Testing is not a boolean. You won't notice if some item on a checklist took a couple of seconds during your daily device test, but a user will notice when that action is all he's doing, over and over.
You say "testing is not a boolean", then imply that testing "over and over" is? Developing on the emulator doesn't stop you from doing nice, lengthy real usage testing on the devices once you've got everything in decent shape.
That's true, and there's no reason most people can't use their gym memberships, but statistically they won't. Nobody's saying that you must do all your testing on average hardware — just that they prefer it because it forces them to put proper time into it.
Sure, but to most developers the functionality of seeing their mobile application running on their desktop machine is "emulation". And they probably don't need true emulation, they just need to test their application
As an iOS developer that seems like a moot point. There are device bugs that cannot be replicate in the simulator, but everyone knows that. That's why you need devices.
But for general everyday development, I much prefer the simulator - I can look at the result of a code change in under 5 seconds with a simple keystroke, and not even have to pick up a device off my desk. It's empowering to be able to tweak your UIs and see the results in almost-real-time. I cannot do that if I'm forced to push the app to devices every single time.
Not to mention the debugger runs a hell of a lot faster on the host machine than any device - for the vast majority of bugs that isn't based on device quirks, it makes them much quicker to isolate and resolve.
Sure my point is that this article is mistitled. They're not increasing the emulator speed 400%, they're switching to Android x86 and achieving speed ups. This may be a good thing to do but is entirely different from improving the speed of the emulator itself.
You'll effectively have* to post ICS; Intel is an officially supported platform now (and Google TV is currently Intel only, provided you want to be on that platform).
* Presuming you want your NDK app to run any Intel-based tablets/phones.
At Google I/O, the sdk team said it was coming in the next months (along with GPU support), but the downside was that KVM is not readily available outside linux
What system takes 55 seconds to boot an Android Virtual Device?
I get to the home screen with everything loaded in about 18 seconds. I'm on a fairly new system with decent processor and memory to spare, but even on my old single processor 4GB laptop I get the emulator launched in about 35 seconds.
An core i5 with 8 GB of ram and a 7200 RPM 500 GB hard drive.

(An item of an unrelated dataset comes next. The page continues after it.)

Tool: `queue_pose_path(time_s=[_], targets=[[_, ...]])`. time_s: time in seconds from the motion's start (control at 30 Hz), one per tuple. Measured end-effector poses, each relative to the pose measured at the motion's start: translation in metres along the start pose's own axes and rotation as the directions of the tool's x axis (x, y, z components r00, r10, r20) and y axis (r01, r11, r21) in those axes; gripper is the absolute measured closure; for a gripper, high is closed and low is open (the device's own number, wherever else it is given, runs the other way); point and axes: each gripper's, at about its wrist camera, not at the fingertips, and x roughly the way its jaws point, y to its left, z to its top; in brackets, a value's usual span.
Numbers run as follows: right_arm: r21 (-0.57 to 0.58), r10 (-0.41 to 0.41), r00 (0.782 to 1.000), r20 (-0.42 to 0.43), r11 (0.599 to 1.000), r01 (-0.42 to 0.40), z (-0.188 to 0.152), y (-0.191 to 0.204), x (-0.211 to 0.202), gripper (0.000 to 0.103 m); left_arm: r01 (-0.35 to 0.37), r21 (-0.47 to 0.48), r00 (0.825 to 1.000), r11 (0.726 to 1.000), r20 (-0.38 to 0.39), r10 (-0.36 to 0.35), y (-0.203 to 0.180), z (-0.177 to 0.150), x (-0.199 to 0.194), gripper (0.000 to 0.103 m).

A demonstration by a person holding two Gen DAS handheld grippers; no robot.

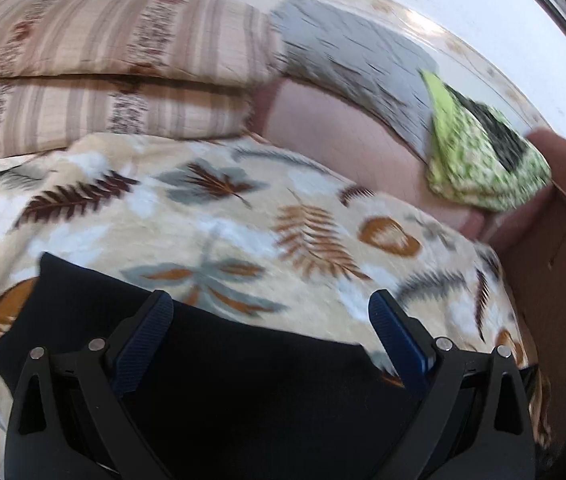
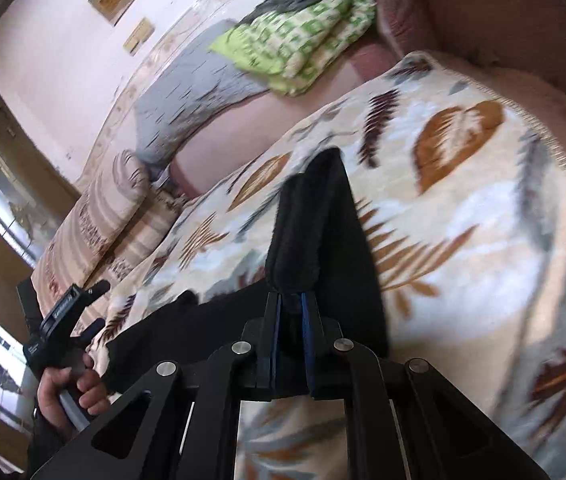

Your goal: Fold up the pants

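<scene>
Bed (image 1: pixel 323 128), pink sheet, carrying a leaf-print blanket (image 1: pixel 243 216) on which the pants (image 1: pixel 223 364) lie; no containers in view. Pants: black, matte, spread flat near the blanket's near edge, one portion lifted into a narrow upright fold. Right claw (image 2: pixel 291 312): pressed together on that raised fold of the pants. Left claw (image 1: pixel 271 316): spread wide above the flat dark cloth, nothing between its fingers. Striped pillows (image 1: pixel 103 60) at the head of the bed; green patterned cloth (image 1: pixel 479 152) and grey cloth (image 1: pixel 355 68) along the far edge. Both views motion-blurred; pants' lower part cut off by the claws' frames.
</scene>
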Motion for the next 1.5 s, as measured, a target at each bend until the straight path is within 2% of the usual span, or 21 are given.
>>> queue_pose_path(time_s=[0.17,0.3,0.53,0.6,0.7,0.77,0.8,0.83,0.9,0.93,1.0,1.03,1.07,1.1,1.13,1.17,1.2,1.23,1.3,1.37,1.5], targets=[[-0.034,0.096,0.993,-0.062,0.995,-0.098,-0.011,0.037,0.026,0.094,-0.054,-0.116,0.997,0.992,-0.051,0.049,0.023,-0.001,0.015,0.004],[-0.049,0.16,0.982,-0.1,0.985,-0.166,-0.02,0.063,0.049,0.094,-0.053,-0.094,0.998,0.994,-0.033,0.05,0.018,-0.003,0.014,0.004],[-0.102,0.293,0.935,-0.198,0.943,-0.317,-0.05,0.118,0.086,0.094,-0.048,-0.086,0.999,0.995,-0.027,0.046,0.018,-0.004,0.012,0.004],[-0.129,0.3,0.928,-0.22,0.934,-0.333,-0.057,0.126,0.091,0.094,-0.048,-0.086,0.999,0.995,-0.025,0.047,0.017,-0.003,0.012,0.004],[-0.156,0.253,0.929,-0.269,0.941,-0.301,-0.065,0.131,0.108,0.094,-0.03,-0.067,0.999,0.997,-0.026,0.029,0.014,-0.004,0.011,0.004],[-0.157,0.195,0.926,-0.323,0.954,-0.256,-0.072,0.128,0.123,0.094,0.015,-0.042,1.0,0.999,-0.025,-0.016,0.007,-0.004,0.011,0.004],[-0.142,0.209,0.921,-0.329,0.953,-0.267,-0.075,0.125,0.127,0.094,0.075,-0.032,0.996,0.997,-0.038,-0.076,0.002,-0.005,0.012,0.004],[-0.134,0.222,0.924,-0.313,0.952,-0.274,-0.075,0.126,0.128,0.09,0.19,-0.017,0.979,0.982,-0.07,-0.19,-0.005,-0.007,0.013,0.004],[-0.122,0.247,0.918,-0.312,0.947,-0.296,-0.074,0.126,0.123,0.084,0.34,0.037,0.935,0.94,-0.118,-0.333,-0.023,-0.013,0.012,0.004],[-0.109,0.267,0.909,-0.32,0.943,-0.315,-0.073,0.124,0.114,0.083,0.388,0.064,0.916,0.919,-0.14,-0.377,-0.032,-0.016,0.011,0.004],[-0.114,0.287,0.909,-0.3,0.936,-0.333,-0.068,0.12,0.093,0.084,0.487,0.11,0.864,0.867,-0.207,-0.459,-0.051,-0.024,0.011,0.004],[-0.151,0.259,0.931,-0.257,0.941,-0.304,-0.063,0.114,0.071,0.084,0.512,0.122,0.846,0.85,-0.239,-0.476,-0.059,-0.028,0.014,0.004],[-0.191,0.202,0.954,-0.222,0.95,-0.246,-0.06,0.109,0.059,0.084,0.513,0.139,0.842,0.847,-0.271,-0.466,-0.067,-0.032,0.018,0.004],[-0.258,0.079,0.984,-0.162,0.959,-0.119,-0.056,0.103,0.046,0.083,0.495,0.151,0.849,0.855,-0.295,-0.439,-0.072,-0.035,0.024,0.004],[-0.298,-0.006,0.992,-0.124,0.954,-0.032,-0.055,0.101,0.041,0.083,0.438,0.154,0.865,0.886,-0.341,-0.369,-0.075,-0.04,0.039,0.005],[-0.344,-0.125,0.99,-0.07,0.934,0.094,-0.052,0.096,0.036,0.083,0.37,0.142,0.87,0.918,-0.398,-0.29,-0.072,-0.045,0.057,0.008],[-0.354,-0.166,0.985,-0.049,0.925,0.139,-0.05,0.092,0.035,0.083,0.314,0.128,0.863,0.941,-0.452,-0.227,-0.069,-0.05,0.072,0.015],[-0.355,-0.174,0.984,-0.045,0.923,0.147,-0.045,0.088,0.036,0.084,0.269,0.089,0.85,0.959,-0.49,-0.193,-0.062,-0.052,0.087,0.022],[-0.359,-0.157,0.986,-0.049,0.924,0.129,-0.044,0.086,0.043,0.085,0.266,0.104,0.864,0.958,-0.467,-0.189,-0.064,-0.05,0.084,0.021],[-0.374,-0.163,0.984,-0.07,0.919,0.125,-0.045,0.084,0.057,0.085,0.242,0.182,0.878,0.953,-0.459,-0.135,-0.074,-0.055,0.081,0.021],[-0.375,-0.199,0.971,-0.131,0.917,0.137,-0.043,0.079,0.079,0.085,0.245,0.189,0.877,0.951,-0.461,-0.134,-0.074,-0.057,0.079,0.02]])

Actually, it is closer to 70 seconds.
Then the lag while attempting to use it is unbearable, it stutters, input is completely ignored, or it crashes randomly when we try to replicate that bug on an actual device we can't.

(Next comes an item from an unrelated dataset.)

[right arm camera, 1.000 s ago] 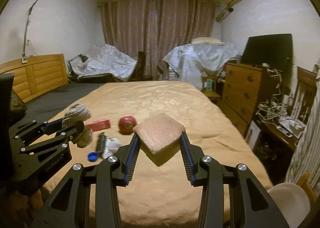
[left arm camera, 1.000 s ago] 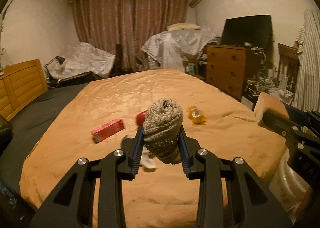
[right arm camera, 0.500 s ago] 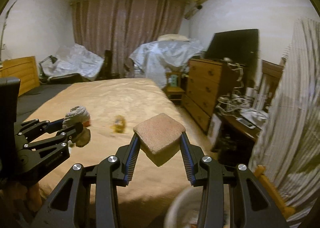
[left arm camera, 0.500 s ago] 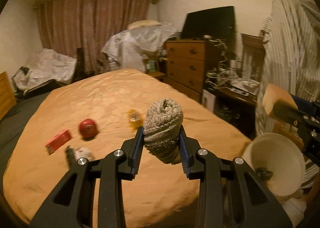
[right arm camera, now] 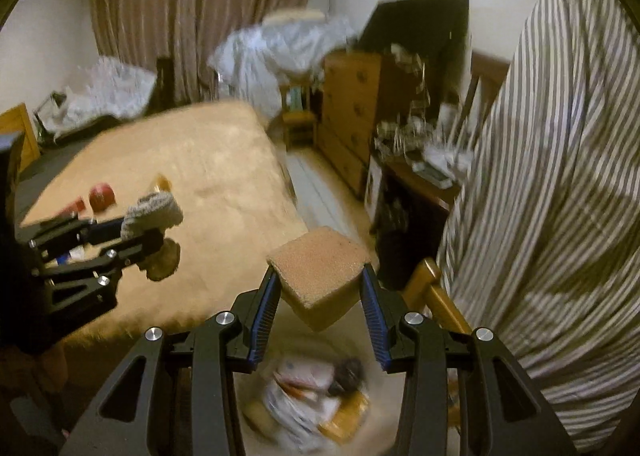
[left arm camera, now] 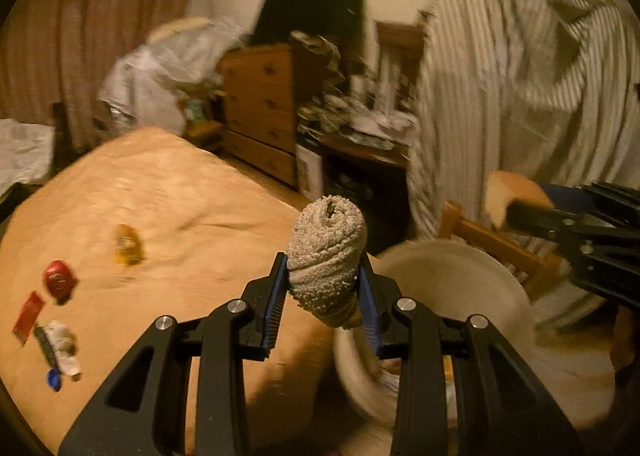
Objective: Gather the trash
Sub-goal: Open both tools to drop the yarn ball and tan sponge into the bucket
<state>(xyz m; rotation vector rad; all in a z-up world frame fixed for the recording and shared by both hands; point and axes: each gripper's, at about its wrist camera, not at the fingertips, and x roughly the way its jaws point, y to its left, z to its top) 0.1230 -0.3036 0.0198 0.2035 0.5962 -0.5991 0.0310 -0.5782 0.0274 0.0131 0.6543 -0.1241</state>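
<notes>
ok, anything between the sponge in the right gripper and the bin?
Nothing visible. The tan square sponge, clamped in the right gripper, hangs directly over the open white round bin; only trash already inside lies below. The left gripper with its rolled grey sock is off to the side.

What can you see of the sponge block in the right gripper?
The sponge block is tan, squarish and thick, with a rougher pinkish-brown top face and porous-looking sides. The right gripper clamps it by two opposite sides, tilted with a corner hanging down. It is held in the air above the white trash bin; only the pads touch it.
</notes>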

Honeycomb emulator is slower because of the 1280x800 resolution. Google mentioned at I/O that it seems the emulator lags from the lack of hardware acceleration, and they said it would come by end of the year I think. I wonder if it's ready for 4.0. It should be.
The only time I fire up the emulators is to make sure my assets are scaling properly for the various screen sizes of devices I don't own yet.